Researchers recorded the lowest number of nesting pairs in 1963 at just 417.
Amy Delich with Defenders of Wildlife says pesticides like DDT work their way up the food chain in a process known as biomagnification.
A species like a bald eagle, which eats a lot of fish, they are essentially getting a dose from everything that those fish have eaten in their lifetimes.
So that biomagnification is why these pesticide issues show up worst in some of the top of the food chain animals, like bald eagles.
Delich says pesticides interfered with the bald eagle's calcium levels, which caused eggshells to be weak and less likely to hatch.
I'm Zimone Perez.
The Endangered Species Act will celebrate its 51st anniversary on Saturday.
And the deadline to apply is approaching for pastors who want to participate in the 2025 Hispanic Leadership Network.
It's offered by the Hispanic Access Foundation.
Director Dr. Pablo Juarez says the participants meet once a month virtually and in person.
We're teaching how to know themselves as a leader, their strength.
Then we're teaching how to connect with their community, how to recruit volunteers and hire personnel, how to train those volunteers and staff, how to raise funds.
The 10-month program teaches leadership skills to Latino pastors in Texas and elsewhere around the US and Puerto Rico.
For information on how to apply, email info@hispanicaccess.org.
This is Public News Service.
Next to California, where chefs and fishing companies interested in more sustainable seafood are promoting less well-known and underutilized fish caught alongside more popular species.
More chefs are using incidental non-target species like Pacific octopus, wolf eel, skate, and dogfish.
San Francisco chef Jacob Harth is preparing to open a restaurant called Winnie's, where he says he'll serve ethically caught fish.
We prefer to use more responsible methods of harvest, like hook and line, as opposed to indiscriminate trawl fishing and netting, because it not only provides more longevity for the species and the ocean, but it also produces a better quality.
For us, it's a no-brainer.
The US imports close to 65 percent of its seafood, often from less well-regulated foreign fisheries.
I'm Suzanne Potter.
This story produced with original reporting from Leilani Marie LeBong for Foodprint.

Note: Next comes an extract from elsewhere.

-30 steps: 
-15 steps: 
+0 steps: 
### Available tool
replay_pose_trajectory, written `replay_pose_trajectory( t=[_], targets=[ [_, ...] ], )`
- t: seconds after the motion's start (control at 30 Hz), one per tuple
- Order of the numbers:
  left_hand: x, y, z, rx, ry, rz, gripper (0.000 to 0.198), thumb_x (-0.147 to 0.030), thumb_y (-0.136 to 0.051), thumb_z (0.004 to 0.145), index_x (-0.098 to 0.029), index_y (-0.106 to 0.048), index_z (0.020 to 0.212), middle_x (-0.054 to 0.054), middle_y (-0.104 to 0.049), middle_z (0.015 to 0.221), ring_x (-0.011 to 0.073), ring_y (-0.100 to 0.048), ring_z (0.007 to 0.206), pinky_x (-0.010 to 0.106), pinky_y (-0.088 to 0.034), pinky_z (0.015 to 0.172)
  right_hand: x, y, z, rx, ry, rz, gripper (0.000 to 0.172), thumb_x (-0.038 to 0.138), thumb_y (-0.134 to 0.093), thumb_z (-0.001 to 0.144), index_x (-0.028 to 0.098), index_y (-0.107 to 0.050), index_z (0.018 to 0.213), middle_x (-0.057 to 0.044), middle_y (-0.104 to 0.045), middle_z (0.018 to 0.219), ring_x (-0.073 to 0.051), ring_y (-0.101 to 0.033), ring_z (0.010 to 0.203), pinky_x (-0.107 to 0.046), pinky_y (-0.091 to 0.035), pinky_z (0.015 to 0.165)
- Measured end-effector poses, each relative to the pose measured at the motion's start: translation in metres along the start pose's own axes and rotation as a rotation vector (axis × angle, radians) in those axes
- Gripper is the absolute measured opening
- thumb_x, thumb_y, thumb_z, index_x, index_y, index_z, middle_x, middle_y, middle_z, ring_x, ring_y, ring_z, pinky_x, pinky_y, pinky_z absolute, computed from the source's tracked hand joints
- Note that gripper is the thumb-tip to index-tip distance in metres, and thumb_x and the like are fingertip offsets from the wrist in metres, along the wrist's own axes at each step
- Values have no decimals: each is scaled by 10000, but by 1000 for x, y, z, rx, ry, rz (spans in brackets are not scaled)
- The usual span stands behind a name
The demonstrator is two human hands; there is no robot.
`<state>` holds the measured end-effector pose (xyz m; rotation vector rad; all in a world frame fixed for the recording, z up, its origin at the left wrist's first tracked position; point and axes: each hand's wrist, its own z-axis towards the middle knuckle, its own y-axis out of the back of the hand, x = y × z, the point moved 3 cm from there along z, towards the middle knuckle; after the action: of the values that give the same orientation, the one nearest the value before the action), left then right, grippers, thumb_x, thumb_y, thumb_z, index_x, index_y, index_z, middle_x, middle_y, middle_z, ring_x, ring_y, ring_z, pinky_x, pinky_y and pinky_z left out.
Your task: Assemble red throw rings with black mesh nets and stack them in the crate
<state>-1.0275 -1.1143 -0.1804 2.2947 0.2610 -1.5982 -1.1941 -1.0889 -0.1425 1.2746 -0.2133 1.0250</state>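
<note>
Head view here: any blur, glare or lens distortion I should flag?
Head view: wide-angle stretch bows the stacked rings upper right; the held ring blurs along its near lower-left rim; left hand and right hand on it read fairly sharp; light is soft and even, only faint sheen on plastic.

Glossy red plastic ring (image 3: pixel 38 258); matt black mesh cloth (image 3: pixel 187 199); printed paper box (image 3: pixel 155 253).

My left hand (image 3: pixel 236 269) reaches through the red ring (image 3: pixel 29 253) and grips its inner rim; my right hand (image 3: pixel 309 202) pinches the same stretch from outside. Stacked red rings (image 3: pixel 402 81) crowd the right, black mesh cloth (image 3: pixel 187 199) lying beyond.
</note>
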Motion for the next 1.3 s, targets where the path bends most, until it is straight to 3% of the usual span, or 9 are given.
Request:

And a new federal rule aims to close a loophole that allows coal companies to walk away from their obligations to pay disability benefits and health insurance to miners who worked for them and contracted black lung disease.
Brendan Muckeyan-Bates with the Appalachian Citizens Law Center says the recent merger of coal giants, Arch Resources, and Consol Energy, both of which have relied heavily on self-insurance, has advocates concerned about how future black lung liabilities will be covered.
The trust fund that exists currently was not necessarily set up in a way to accommodate this corporate shedding of healthcare liabilities.
The Labor Department rule now requires companies to put down 100 percent of their liabilities as collateral and requires a yearly review process of their self-insurance policies to help ensure adequate resources for benefits are available.
A recommendation to create a publicly accessible data portal to make compliance with the new regulation more transparent was not included in the final rule.
Nadia Ramlagan reporting.
Finally, the National Retail Federation expects people will spend nearly $989 billion by the end of the year on holiday shopping.
But those costs can't compare to an injury or death due to unknowingly buying a faulty product.
Many children's toys are manufactured in overseas countries like China and India.
In their haste to avoid possible Trump administration tariffs, a few safety steps may have been skipped before sending them to the states, says one product liability attorney.
Dan Fountain believes consumers' assumptions about toy reliability are not always accurate.
The general public has this notion that the government checks and tests all the products that we buy.
Surely somebody has tested all these things and they're safe for my children or my family.
But in reality, that's not how it works.
I'm Terry Dee reporting.
This is Mike Clifford for Public News Service, member and listener supported.